Write out all of the entries exactly, please.

## DATASET RECORDS
━━━━━━━━
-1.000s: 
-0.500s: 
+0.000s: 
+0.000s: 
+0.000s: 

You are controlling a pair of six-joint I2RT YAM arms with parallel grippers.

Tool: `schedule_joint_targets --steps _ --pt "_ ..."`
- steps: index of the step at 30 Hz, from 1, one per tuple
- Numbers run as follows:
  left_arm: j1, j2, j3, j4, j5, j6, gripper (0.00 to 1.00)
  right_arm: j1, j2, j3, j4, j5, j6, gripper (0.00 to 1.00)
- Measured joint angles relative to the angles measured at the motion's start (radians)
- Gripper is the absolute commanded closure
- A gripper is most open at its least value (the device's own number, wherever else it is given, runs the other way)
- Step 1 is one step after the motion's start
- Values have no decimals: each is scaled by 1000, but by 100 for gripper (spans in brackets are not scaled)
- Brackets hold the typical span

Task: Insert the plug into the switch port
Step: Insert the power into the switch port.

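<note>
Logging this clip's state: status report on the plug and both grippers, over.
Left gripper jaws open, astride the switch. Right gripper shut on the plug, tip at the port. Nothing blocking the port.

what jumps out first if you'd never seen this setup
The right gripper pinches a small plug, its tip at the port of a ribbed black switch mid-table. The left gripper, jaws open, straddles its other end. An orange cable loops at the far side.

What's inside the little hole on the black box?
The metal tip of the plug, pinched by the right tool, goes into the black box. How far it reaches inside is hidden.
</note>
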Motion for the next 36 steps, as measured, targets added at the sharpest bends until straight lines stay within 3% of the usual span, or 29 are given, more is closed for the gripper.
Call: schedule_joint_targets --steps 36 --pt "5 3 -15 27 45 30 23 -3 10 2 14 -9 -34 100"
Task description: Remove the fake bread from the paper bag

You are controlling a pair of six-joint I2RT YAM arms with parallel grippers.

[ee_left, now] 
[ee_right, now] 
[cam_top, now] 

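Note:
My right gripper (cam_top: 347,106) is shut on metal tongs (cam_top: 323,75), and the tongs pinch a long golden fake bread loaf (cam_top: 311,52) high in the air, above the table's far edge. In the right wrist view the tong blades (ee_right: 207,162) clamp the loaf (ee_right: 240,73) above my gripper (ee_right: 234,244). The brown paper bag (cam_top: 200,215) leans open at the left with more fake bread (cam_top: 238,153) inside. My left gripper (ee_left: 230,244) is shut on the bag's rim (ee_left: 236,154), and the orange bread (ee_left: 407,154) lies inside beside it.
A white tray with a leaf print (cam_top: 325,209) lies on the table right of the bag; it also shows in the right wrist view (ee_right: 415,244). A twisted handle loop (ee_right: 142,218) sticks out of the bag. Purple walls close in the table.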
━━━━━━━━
## RESULT OF THIS TASK
-1.000s: 
-0.500s: 
+0.000s: 
+0.000s: 
+0.000s: 

You are controlling a pair of six-joint I2RT YAM arms with parallel grippers.

Tool: `schedule_joint_targets --steps _ --pt "_ ..."`
- steps: index of the step at 30 Hz, from 1, one per tuple
- Numbers run as follows:
  left_arm: j1, j2, j3, j4, j5, j6, gripper (0.00 to 1.00)
  right_arm: j1, j2, j3, j4, j5, j6, gripper (0.00 to 1.00)
- Measured joint angles relative to the angles measured at the motion's start (radians)
- Gripper is the absolute commanded closure
- A gripper is most open at its least value (the device's own number, wherever else it is given, runs the other way)
- Step 1 is one step after the motion's start
- Values have no decimals: each is scaled by 1000, but by 100 for gripper (spans in brackets are not scaled)
- Brackets hold the typical span

Task: Insert the plug into the switch port
Step: Insert the power into the switch port.

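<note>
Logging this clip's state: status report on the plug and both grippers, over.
Left gripper jaws open, astride the switch. Right gripper shut on the plug, tip at the port. Nothing blocking the port.

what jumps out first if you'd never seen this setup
The right gripper pinches a small plug, its tip at the port of a ribbed black switch mid-table. The left gripper, jaws open, straddles its other end. An orange cable loops at the far side.

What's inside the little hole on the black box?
The metal tip of the plug, pinched by the right tool, goes into the black box. How far it reaches inside is hidden.
</note>
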Motion for the next 36 steps, as measured, targets added at the sharpest bends until straight lines stay within 3% of the usual span, or 29 are given, more is closed for the gripper.
Call: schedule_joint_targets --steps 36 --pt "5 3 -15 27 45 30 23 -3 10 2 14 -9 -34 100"
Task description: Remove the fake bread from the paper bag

You are controlling a pair of six-joint I2RT YAM arms with parallel grippers.

[ee_left, now] 
[ee_right, now] 
[cam_top, now] 

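Note:
My right gripper (cam_top: 347,106) is shut on metal tongs (cam_top: 323,75), and the tongs pinch a long golden fake bread loaf (cam_top: 311,52) high in the air, above the table's far edge. In the right wrist view the tong blades (ee_right: 207,162) clamp the loaf (ee_right: 240,73) above my gripper (ee_right: 234,244). The brown paper bag (cam_top: 200,215) leans open at the left with more fake bread (cam_top: 238,153) inside. My left gripper (ee_left: 230,244) is shut on the bag's rim (ee_left: 236,154), and the orange bread (ee_left: 407,154) lies inside beside it.
A white tray with a leaf print (cam_top: 325,209) lies on the table right of the bag; it also shows in the right wrist view (ee_right: 415,244). A twisted handle loop (ee_right: 142,218) sticks out of the bag. Purple walls close in the table.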

With the output given, the exercise is complete.